Şimdi, bu ay içinde, 24 Eylül’de Almanya seçimleri var. Bakalım seçimi kim kazanacak ve seçim sonrası Alman politikacıların siyasi histerisi sona erecek mi?
İlginç değil mi, bu seçimde PEGIDA ortalıkta yoktu. Çünkü ona ihtiyaç kalmadı. Yabancı düşmanlığı yapan PEGIDA’cılar, PKK’lılara ve FETÖ’ye ses çıkartmıyorlar. Çünkü onlar “aileden”. Seçimi kazanan taraf, seçimden sonra dilini tutsa da, niyetleri bütün çıplaklığı ile ortaya çıktı. İyi de oldu aslında. Artık Ankara’nın AB ve NATO konusunu bu gelinen noktada yeniden değerlendirmesi gerek.
Şimdiki hesaba göre Kuzey Irak’taki Kürdistan referandumu 25 Eylül’de. Federasyondaki partilerin çoğu referanduma karşı, merkezi hükümet de, ama Barzani akıldışı bir inatla referanduma gideceğini söylüyor. ABD, İsrail ve tabi AB ülkeleri de bu kararı destekliyor ama öte yandan Katalan’da da bir başka referandum var. Katalan’daki referandumu İspanya hükümeti kabul etmiyor. Referandum 1 Ekim’de.

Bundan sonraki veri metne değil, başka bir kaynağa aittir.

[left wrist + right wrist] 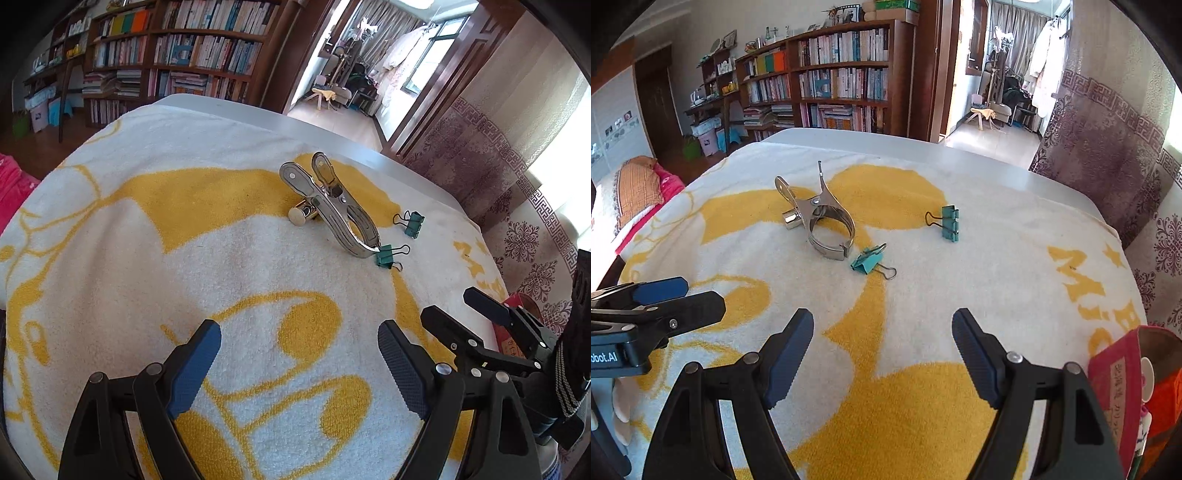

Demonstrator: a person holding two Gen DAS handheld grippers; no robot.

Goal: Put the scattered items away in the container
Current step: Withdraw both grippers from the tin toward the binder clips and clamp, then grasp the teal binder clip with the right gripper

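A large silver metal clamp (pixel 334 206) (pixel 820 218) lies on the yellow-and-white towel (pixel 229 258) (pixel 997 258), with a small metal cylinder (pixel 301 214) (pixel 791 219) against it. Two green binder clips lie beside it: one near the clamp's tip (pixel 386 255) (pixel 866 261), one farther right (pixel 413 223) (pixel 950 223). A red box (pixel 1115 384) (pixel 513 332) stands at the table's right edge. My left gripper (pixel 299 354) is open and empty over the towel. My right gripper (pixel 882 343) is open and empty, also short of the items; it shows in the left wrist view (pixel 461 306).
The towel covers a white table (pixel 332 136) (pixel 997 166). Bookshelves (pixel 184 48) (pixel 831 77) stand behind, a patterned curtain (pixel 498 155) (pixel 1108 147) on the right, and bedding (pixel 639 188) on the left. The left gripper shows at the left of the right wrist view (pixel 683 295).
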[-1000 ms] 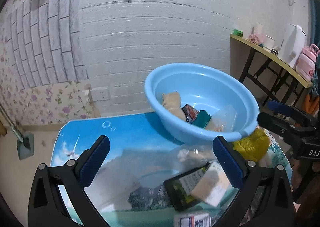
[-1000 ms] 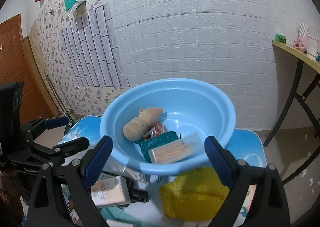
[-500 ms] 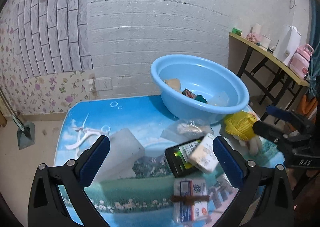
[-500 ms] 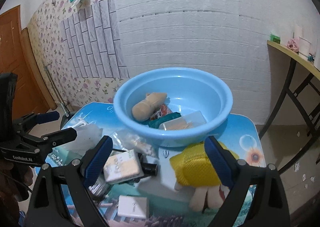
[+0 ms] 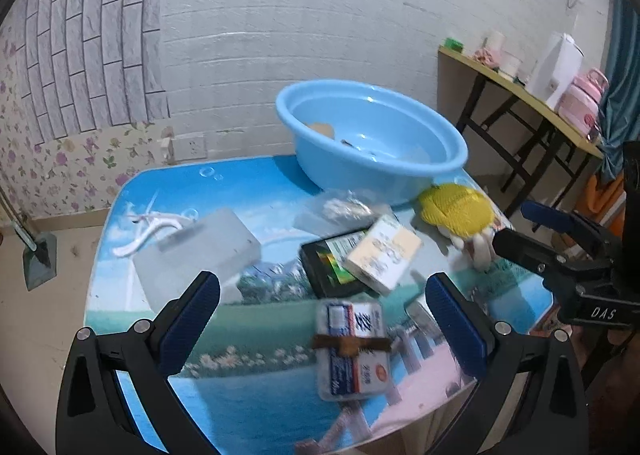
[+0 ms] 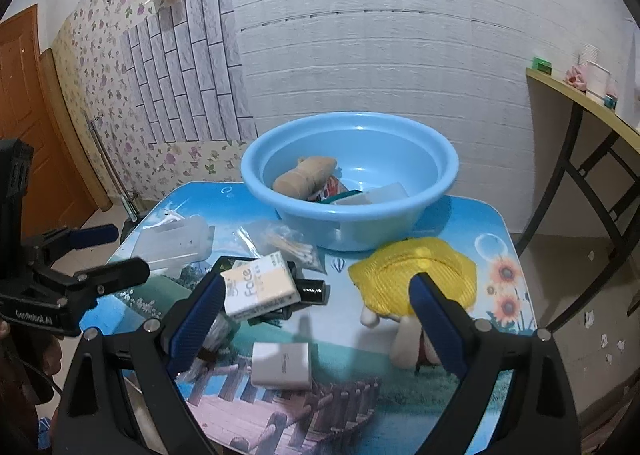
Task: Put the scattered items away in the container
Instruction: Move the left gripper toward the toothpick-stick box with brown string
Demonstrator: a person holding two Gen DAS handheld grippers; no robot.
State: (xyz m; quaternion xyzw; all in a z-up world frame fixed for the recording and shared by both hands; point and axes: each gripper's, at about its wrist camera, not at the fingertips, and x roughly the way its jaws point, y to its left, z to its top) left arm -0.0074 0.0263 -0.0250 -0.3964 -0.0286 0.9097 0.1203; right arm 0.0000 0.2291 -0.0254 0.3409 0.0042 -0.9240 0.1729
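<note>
- The blue basin (image 6: 350,179) stands at the far edge of the worktop (image 6: 492,223), close to the white wall, mouth up. Inside lie a tan soft toy (image 6: 304,177), its long axis running from low left to upper right, and a few packets and a clear box beside it.
- A boxed bar marked "Face" (image 6: 260,289) lies flat near the worktop's middle, resting on a black packet (image 5: 332,269); its long axis runs left to right in the right wrist view, the lettering reading up its short side.
- The yellow mesh bag (image 6: 416,275) sits just in front of the basin toward the right edge, with pale plush feet (image 6: 404,343) showing at its near side.
- A clear plastic box (image 5: 196,251) lies toward the left side, its long axis slanting toward the far right; a clear bag of small sticks (image 6: 288,243) lies between it and the basin.
- A small white box (image 6: 282,365) lies flat near the front; a blister pack with a brown band (image 5: 352,343) lies lengthwise toward the near edge, its print too blurred to read.
- The left tongs (image 5: 320,319) are spread wide and empty above the front of the worktop; "CenRobot.AI" reads on their body.
- The right tongs (image 6: 316,323) are also wide and empty; "DAS" shows on their side.
- Bare worktop is open at the far left corner and the right front.
</note>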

Ankara’nın tavrı açık ve net: Referanduma karşıyız. Bölgede bağımsız bir Kürdistan’ın varolması mümkün değil. Bu, bölgede yeni bir iç savaş demek..
Barzani biraz da, ABD’nin Kuzey Suriye’de PYD üzerinden bir Kürdistan kurma hayali var ya. Önce DAEŞ’i girdirdiler, sonra DAEŞ ile mücadele ediyoruz diye, DAEŞ’ten boşaltılan yerlere PYD’yi yerleştirdiler. Kürtleri Suriye’nin petrol bölgesine yerleştirip Türkiye’nin güney sınırında bir koridor oluşturmak istiyorlar. Bu arada; Barzani de Musul petrollerini alıp, kendi de bağımsız bir devlet olmak istiyor. Yani Kuzey Irak’ta Barzani, Kuzey Suriye’de PYD Kürt bölgesi, daha sonra kendi aralarında bir birlik oluşturacak. Irak ve Suriye petrolü ile zenginleşmiş bir Kürdistan. Bunları Esedçi’lerle de anlaştırıp Akdeniz’e bir koridor açacaklar.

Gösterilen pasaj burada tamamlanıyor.